Throughout his life, he makes average yearly pay for a high school graduate with no college, starting at $15,901 after taxes and peaking at $32,538. Each month, he adds to his stock fund 5% of his after-tax income, close to the nation's current savings rate. It returns 8% a year, typical for stock investors.

Bill has a typical college experience. He gets into a public college and after two years transfers to a private one. He spends $49,286 on tuition and required fees, the average for such a track. I'm not counting room and board, since Bill must pay for his keep whether he goes to college or not. Bill gets average-size grants, adjusted for average probabilities of receiving them, and so pays $34,044 for college.

He leaves school with an average-size student loan and a good interest rate: $17,450 at 5%. The $16,594 he has saved for college, you see, is precisely enough to pay what his loans don't cover.

Bill will have higher pay than Ernie his whole life, starting at $23,505 after taxes and peaking at $56,808. Like Ernie, he sets aside 5%. At that rate, it will take him 12 years to pay off his loan.
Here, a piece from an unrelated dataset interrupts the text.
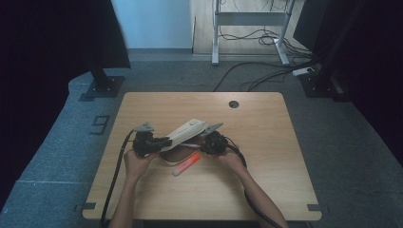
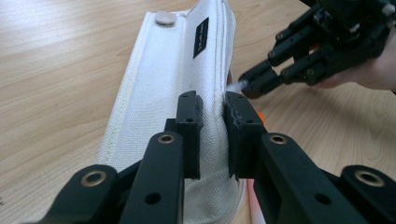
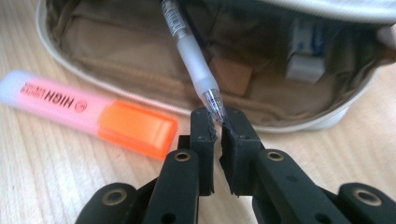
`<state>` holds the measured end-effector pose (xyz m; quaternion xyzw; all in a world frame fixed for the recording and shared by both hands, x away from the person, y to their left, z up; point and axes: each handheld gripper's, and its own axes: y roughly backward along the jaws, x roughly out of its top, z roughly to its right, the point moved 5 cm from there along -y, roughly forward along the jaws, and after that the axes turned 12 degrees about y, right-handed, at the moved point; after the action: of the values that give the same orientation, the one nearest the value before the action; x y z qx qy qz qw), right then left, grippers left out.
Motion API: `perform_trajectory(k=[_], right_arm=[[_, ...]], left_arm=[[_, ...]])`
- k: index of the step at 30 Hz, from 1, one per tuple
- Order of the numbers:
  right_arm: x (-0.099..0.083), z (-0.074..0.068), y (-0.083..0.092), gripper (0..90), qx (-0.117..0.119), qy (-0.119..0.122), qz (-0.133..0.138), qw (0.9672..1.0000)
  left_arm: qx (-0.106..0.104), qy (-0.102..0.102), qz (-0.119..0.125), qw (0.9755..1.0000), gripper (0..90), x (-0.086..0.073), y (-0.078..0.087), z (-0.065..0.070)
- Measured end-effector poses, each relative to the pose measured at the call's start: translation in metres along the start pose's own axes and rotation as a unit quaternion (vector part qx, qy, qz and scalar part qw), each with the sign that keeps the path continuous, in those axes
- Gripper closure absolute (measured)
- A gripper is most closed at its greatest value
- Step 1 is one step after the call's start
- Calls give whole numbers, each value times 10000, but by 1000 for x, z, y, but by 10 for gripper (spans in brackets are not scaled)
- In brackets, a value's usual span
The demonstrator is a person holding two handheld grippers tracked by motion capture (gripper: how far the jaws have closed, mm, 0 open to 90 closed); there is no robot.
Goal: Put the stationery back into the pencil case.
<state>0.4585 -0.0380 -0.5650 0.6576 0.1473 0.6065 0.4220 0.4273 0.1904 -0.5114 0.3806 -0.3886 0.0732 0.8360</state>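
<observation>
With my left hand-held gripper (image 2: pixel 214 122) pinching the white pencil case (image 2: pixel 177 70) open on the worktop (image 1: pixel 266 156), my right hand-held gripper (image 3: pixel 219 125) clamps the pen (image 3: pixel 191 60) tip at the case's mouth; I should draw it out slowly, clear of the highlighter (image 3: pixel 88 116) beside the case.

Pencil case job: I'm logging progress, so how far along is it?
Done: the white pencil case is open, its flap pinched up by the left tongs, and an eraser sits inside. In hand: the right tongs grip the tip of a pen at the case's mouth. Left: the orange highlighter lies on the table beside the case.
</observation>
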Motion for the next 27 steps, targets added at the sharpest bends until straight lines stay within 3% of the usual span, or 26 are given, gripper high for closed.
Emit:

Debt-free at 34, he starts adding to the same index fund as Ernie, making bigger monthly contributions with his higher pay. But when the two reunite at 65 for a retirement party, Ernie will have grown his savings to nearly $1.3 million. Bill will have less than a third of that.

How can that be? College degrees bring higher income, but at today's cost they can't make up the savings they consume and the debt they add early in the life of a typical student. While Ernie was busy earning, Bill got stuck under his bill.

Image: Saving early beats earning more

My example is a crude one. I adjust neither wages nor investment returns for inflation, resulting in something of a wash. I don't take out for investment taxes, since it would take Ernie only a few years to move his starting sum into a tax-shielded retirement account, and both savers could add to such accounts thereafter. I assume 2007's income-tax distribution holds despite ensuing changes that shifted it in favor of Ernie's lower income. I'm comparing only savings, not living standards. Bill will presumably be able to afford nicer things than Ernie along the way.

But maybe not: I assume that Bill completes college in four years. More than 40% of students who enter a bachelor's program don't have a degree after six years, according to Ohio University economics professor Richard Vedder, whose book "Going Broke by Degree" sounded an alarm over college costs in 2004.